Problem description: Each entry below has to be written out again exactly.

Content starts

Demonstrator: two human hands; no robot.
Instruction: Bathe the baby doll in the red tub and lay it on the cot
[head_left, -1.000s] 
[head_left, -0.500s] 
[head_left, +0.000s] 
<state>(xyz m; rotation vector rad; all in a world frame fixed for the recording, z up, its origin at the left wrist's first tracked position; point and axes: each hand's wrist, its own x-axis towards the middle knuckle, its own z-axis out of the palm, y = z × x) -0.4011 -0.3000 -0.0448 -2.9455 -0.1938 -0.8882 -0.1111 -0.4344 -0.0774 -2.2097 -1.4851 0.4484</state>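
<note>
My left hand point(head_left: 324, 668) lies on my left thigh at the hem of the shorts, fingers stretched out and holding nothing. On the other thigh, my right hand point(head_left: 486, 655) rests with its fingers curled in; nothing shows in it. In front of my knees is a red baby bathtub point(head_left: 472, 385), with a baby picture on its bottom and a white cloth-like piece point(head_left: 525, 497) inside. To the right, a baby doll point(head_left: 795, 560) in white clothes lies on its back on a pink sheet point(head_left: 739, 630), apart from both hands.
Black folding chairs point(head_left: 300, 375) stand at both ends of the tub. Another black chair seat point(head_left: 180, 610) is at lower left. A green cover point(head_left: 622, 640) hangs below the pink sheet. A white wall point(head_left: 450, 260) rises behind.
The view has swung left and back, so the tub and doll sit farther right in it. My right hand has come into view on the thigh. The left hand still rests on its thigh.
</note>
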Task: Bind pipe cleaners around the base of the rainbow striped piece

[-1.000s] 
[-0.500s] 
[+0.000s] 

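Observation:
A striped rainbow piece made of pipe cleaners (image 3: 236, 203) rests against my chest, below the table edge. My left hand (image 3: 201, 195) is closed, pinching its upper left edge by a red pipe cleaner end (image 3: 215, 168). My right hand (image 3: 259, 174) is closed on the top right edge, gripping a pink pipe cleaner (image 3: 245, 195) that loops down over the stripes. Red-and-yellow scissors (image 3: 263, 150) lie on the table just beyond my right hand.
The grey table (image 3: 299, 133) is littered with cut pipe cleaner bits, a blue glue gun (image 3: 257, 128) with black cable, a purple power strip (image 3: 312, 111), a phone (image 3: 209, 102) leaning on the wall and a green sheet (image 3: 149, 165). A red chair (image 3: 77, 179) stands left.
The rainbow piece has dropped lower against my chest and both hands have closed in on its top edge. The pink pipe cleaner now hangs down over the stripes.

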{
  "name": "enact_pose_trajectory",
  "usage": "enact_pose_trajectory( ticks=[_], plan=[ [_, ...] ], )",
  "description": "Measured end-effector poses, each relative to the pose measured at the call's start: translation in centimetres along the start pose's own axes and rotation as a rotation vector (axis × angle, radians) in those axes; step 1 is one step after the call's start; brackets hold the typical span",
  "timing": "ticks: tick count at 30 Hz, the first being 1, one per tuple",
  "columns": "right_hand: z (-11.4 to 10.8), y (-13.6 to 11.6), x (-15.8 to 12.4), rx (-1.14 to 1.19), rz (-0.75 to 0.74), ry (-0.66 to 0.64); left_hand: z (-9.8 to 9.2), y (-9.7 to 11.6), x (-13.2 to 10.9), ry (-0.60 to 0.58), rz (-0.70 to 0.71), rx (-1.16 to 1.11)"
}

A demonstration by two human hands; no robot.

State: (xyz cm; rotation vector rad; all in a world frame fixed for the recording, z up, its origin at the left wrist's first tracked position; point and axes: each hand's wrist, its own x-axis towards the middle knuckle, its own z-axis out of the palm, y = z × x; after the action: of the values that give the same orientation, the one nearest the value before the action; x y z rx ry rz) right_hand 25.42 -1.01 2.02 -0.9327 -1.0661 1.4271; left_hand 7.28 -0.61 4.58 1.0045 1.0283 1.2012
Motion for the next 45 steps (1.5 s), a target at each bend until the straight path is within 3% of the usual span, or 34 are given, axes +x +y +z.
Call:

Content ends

Exercise output:
Demonstrator: two human hands; no robot.
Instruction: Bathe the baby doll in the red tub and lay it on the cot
[head_left, -1.000s] 
[head_left, -0.500s] 
[head_left, +0.000s] 
<state>(xyz m; rotation vector rad; all in a world frame fixed for the recording, z up, its origin at the left wrist's first tracked position; point and axes: each hand's wrist, its own x-axis towards the middle knuckle, its own z-axis out of the palm, y = z × x) -0.4011 -0.3000 -0.0448 -2.9455 -0.1938 -0.8882 -0.1111 -0.4344 -0.0774 -2.2097 -1.4851 0.4484</state>
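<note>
My left hand point(head_left: 324, 668) lies on my left thigh at the hem of the shorts, fingers stretched out and holding nothing. On the other thigh, my right hand point(head_left: 486, 655) rests with its fingers curled in; nothing shows in it. In front of my knees is a red baby bathtub point(head_left: 472, 385), with a baby picture on its bottom and a white cloth-like piece point(head_left: 525, 497) inside. To the right, a baby doll point(head_left: 795, 560) in white clothes lies on its back on a pink sheet point(head_left: 739, 630), apart from both hands.
Black folding chairs point(head_left: 300, 375) stand at both ends of the tub. Another black chair seat point(head_left: 180, 610) is at lower left. A green cover point(head_left: 622, 640) hangs below the pink sheet. A white wall point(head_left: 450, 260) rises behind.
The view has swung left and back, so the tub and doll sit farther right in it. My right hand has come into view on the thigh. The left hand still rests on its thigh.
</note>
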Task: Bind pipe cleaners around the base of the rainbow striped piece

[-1.000s] 
[-0.500s] 
[+0.000s] 

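Observation:
A striped rainbow piece made of pipe cleaners (image 3: 236, 203) rests against my chest, below the table edge. My left hand (image 3: 201, 195) is closed, pinching its upper left edge by a red pipe cleaner end (image 3: 215, 168). My right hand (image 3: 259, 174) is closed on the top right edge, gripping a pink pipe cleaner (image 3: 245, 195) that loops down over the stripes. Red-and-yellow scissors (image 3: 263, 150) lie on the table just beyond my right hand.
The grey table (image 3: 299, 133) is littered with cut pipe cleaner bits, a blue glue gun (image 3: 257, 128) with black cable, a purple power strip (image 3: 312, 111), a phone (image 3: 209, 102) leaning on the wall and a green sheet (image 3: 149, 165). A red chair (image 3: 77, 179) stands left.
The rainbow piece has dropped lower against my chest and both hands have closed in on its top edge. The pink pipe cleaner now hangs down over the stripes.
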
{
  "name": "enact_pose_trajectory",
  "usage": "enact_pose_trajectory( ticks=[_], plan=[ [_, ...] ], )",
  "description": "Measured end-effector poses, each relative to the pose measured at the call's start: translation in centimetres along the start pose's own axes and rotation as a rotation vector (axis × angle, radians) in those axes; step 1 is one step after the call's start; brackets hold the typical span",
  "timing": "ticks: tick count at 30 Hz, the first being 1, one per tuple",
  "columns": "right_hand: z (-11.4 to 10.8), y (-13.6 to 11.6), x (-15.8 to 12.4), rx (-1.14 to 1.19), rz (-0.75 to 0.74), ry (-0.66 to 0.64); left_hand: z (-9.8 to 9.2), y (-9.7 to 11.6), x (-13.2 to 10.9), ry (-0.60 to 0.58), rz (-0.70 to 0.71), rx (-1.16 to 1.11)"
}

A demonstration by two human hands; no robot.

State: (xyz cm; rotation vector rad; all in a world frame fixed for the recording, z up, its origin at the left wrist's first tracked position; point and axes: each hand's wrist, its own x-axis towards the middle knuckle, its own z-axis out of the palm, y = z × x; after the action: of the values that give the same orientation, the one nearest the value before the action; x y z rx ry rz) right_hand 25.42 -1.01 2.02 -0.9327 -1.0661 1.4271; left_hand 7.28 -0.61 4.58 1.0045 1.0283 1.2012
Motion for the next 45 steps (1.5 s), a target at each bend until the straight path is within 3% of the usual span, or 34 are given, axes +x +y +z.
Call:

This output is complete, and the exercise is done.